S’activant dans ce secteur depuis plusieurs années, elle assure que l’activité a beaucoup ralenti depuis l’apparition de la Covid-19.

Selon Mme Lô, les émigrés font tout pour envoyer de l’argent, car c’est eux qui entretiennent les familles restées à Louga.

Mais ils ne peuvent plus envoyer les mêmes montants qu’avant. "C’est la faute au coronavirus qui a plombé leurs activités et il faudra faire avec", ajoute-elle, guettant une clientèle qui se fait désirer.

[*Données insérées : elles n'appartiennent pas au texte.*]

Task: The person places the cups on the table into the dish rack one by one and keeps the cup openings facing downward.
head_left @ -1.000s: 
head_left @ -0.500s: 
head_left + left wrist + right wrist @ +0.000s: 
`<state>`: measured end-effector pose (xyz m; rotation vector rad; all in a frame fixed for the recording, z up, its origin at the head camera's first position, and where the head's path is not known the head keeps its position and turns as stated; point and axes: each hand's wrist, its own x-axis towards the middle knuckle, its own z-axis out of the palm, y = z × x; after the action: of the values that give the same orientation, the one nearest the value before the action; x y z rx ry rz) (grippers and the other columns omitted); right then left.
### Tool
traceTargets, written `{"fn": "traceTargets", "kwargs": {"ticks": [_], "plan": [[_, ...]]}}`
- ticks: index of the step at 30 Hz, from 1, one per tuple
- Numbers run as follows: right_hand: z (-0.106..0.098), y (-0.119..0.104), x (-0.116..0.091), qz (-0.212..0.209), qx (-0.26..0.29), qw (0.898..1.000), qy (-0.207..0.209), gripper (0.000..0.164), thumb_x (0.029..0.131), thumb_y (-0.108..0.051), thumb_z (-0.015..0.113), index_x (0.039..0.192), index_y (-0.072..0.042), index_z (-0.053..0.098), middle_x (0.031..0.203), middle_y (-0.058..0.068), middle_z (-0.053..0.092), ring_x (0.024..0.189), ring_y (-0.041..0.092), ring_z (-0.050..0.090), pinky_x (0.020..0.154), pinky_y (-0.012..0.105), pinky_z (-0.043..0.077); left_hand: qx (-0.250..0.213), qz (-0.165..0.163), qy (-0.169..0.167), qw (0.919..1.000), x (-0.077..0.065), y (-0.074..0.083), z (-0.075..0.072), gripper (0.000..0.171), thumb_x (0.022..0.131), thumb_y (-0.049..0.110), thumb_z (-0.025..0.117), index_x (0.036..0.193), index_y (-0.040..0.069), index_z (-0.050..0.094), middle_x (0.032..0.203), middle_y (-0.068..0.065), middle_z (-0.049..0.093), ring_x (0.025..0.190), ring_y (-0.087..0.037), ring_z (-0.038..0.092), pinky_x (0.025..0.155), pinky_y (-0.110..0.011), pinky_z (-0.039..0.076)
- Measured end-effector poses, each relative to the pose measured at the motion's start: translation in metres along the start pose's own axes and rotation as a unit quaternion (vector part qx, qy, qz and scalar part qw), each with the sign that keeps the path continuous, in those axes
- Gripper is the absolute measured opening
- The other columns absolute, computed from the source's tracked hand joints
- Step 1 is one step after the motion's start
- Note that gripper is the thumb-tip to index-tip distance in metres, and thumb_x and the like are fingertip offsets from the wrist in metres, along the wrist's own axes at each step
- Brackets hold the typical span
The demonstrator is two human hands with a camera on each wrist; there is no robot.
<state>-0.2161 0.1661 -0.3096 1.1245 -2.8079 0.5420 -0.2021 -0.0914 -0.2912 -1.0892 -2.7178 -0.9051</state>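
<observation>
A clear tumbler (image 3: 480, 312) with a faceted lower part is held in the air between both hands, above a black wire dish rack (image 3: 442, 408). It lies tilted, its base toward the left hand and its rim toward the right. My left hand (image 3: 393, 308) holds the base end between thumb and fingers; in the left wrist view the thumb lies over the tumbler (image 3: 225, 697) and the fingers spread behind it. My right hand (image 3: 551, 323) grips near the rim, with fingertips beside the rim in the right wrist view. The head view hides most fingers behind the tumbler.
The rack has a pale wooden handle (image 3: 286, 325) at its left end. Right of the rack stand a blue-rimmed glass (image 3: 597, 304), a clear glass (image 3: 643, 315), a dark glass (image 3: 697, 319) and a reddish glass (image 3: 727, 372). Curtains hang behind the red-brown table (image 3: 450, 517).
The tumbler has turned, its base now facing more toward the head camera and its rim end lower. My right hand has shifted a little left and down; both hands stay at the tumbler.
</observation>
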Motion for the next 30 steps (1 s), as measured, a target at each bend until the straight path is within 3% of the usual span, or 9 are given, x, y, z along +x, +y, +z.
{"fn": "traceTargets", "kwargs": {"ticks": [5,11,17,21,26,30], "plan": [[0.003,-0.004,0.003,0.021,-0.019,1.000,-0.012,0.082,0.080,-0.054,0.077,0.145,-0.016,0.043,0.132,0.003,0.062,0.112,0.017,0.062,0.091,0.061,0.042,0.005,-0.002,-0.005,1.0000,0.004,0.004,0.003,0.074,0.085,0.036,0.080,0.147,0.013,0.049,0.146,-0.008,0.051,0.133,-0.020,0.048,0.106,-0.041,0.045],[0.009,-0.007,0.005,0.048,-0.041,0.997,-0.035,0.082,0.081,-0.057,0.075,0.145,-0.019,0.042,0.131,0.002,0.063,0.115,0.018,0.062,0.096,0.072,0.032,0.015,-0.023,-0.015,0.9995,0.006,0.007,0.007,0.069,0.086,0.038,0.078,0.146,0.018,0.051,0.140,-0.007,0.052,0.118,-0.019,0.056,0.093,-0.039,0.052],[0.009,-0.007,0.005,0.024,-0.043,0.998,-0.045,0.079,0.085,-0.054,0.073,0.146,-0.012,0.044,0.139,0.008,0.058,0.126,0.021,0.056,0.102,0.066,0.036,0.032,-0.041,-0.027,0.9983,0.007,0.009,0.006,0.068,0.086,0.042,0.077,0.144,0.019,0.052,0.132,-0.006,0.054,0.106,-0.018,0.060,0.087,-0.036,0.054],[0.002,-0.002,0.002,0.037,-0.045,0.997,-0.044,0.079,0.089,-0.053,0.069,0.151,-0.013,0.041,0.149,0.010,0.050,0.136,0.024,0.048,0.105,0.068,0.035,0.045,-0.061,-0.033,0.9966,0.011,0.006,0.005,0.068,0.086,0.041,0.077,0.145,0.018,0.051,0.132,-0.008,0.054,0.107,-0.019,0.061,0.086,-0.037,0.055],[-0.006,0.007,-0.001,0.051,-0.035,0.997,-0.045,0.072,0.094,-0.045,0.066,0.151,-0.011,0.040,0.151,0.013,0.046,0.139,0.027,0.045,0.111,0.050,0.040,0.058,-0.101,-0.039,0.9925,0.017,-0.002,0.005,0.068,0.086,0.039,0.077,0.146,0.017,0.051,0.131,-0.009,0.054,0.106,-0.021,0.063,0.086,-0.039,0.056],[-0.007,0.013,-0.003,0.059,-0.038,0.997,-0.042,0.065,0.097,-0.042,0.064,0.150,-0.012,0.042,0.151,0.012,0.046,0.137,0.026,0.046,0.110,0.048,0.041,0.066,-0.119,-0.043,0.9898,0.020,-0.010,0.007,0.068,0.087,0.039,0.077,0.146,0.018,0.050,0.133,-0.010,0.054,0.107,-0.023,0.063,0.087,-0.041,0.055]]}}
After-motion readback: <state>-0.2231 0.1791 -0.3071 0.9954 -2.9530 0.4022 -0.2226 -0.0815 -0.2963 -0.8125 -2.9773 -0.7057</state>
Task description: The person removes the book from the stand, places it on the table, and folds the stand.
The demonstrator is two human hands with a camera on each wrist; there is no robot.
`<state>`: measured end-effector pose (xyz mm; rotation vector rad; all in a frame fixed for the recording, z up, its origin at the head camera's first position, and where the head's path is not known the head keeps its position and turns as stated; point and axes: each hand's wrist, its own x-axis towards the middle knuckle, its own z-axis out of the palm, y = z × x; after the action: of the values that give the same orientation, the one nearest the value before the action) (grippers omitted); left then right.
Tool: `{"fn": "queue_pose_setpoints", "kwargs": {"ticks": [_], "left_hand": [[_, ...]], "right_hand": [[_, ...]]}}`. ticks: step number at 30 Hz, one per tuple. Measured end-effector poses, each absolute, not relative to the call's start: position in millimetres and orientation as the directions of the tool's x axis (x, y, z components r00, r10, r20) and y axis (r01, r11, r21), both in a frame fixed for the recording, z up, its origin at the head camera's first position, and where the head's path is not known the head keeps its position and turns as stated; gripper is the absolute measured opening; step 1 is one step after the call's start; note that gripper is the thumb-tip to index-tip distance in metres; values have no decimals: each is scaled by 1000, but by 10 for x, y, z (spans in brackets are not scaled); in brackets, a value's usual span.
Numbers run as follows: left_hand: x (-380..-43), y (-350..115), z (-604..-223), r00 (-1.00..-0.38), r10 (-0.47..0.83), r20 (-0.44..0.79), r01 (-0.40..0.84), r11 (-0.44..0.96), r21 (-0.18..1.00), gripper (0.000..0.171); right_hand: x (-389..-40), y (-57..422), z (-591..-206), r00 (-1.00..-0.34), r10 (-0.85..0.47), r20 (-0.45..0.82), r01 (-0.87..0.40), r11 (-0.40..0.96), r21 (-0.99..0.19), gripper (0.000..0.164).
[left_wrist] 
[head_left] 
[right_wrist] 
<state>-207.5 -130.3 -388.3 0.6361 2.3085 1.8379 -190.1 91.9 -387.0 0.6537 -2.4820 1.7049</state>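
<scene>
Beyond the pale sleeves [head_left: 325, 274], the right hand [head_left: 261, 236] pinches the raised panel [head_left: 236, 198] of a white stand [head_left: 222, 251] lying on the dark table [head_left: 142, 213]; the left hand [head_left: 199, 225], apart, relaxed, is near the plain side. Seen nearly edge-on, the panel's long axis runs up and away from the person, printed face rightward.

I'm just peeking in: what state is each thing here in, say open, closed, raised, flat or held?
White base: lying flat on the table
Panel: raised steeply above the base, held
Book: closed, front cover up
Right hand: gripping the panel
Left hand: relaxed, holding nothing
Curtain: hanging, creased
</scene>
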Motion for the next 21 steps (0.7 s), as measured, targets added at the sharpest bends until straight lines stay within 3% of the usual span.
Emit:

Le constat est le même chez Fa Awa Diop, trouvée dans sa boutique en train de finaliser une opération de retrait d’argent. Elle avoue que la bénéficiaire de cet envoi d’argent fait partie des rares clients qu’elle a enregistrés depuis le matin.

"Par rapport aux années précédentes, les activités de transfert ne marchent pas. Avant, à l’approche des fêtes, surtout de la Tabaski, nous étions débordés. Nous ne savions plus où donner de la tête", se souvient-elle.

La jeune femme rappelle que les jours précédant la Tabaski constituaient jadis une période de forte affluence pour sa boutique, qu’envahissaient de nombreuses personnes qui venaient pour la plupart recevoir de l’argent envoyé depuis l’étranger.

"Nous avons perdu la moitié de notre chiffre d’affaires. Vous me voyez, je suis là assise et j’ai même le temps de défaire mes tresses", ajoute Mme Diop dans un sourire qui cache visiblement une grande inquiétude.

"Cette situation, poursuit-elle, est très compliquée pour nous. Il ne nous reste presque plus rien lorsque nous payons la location, la facture d’électricité, l’internet et les autres frais supplémentaires", avoue-t-elle.

La baisse des transferts d’argent fait croire à Fa Awa Diop que la Tabaski de cette année "ne sera pas aussi belle que celles des années précédentes". "Cette maladie a fait beaucoup de tort. Les émigrés n’envoient plus comme avant, beaucoup d’entre eux ont perdu leur travail", se désole-t-elle.

"Cette année, les gens ne viennent pas comme ils le faisaient d’habitude. Il y a moins d’envois et de retraits. Heureusement qu’à côté, nous proposons d’autres services qui marchent bien", explique Modou, faisant allusion à la vente de produits de beauté.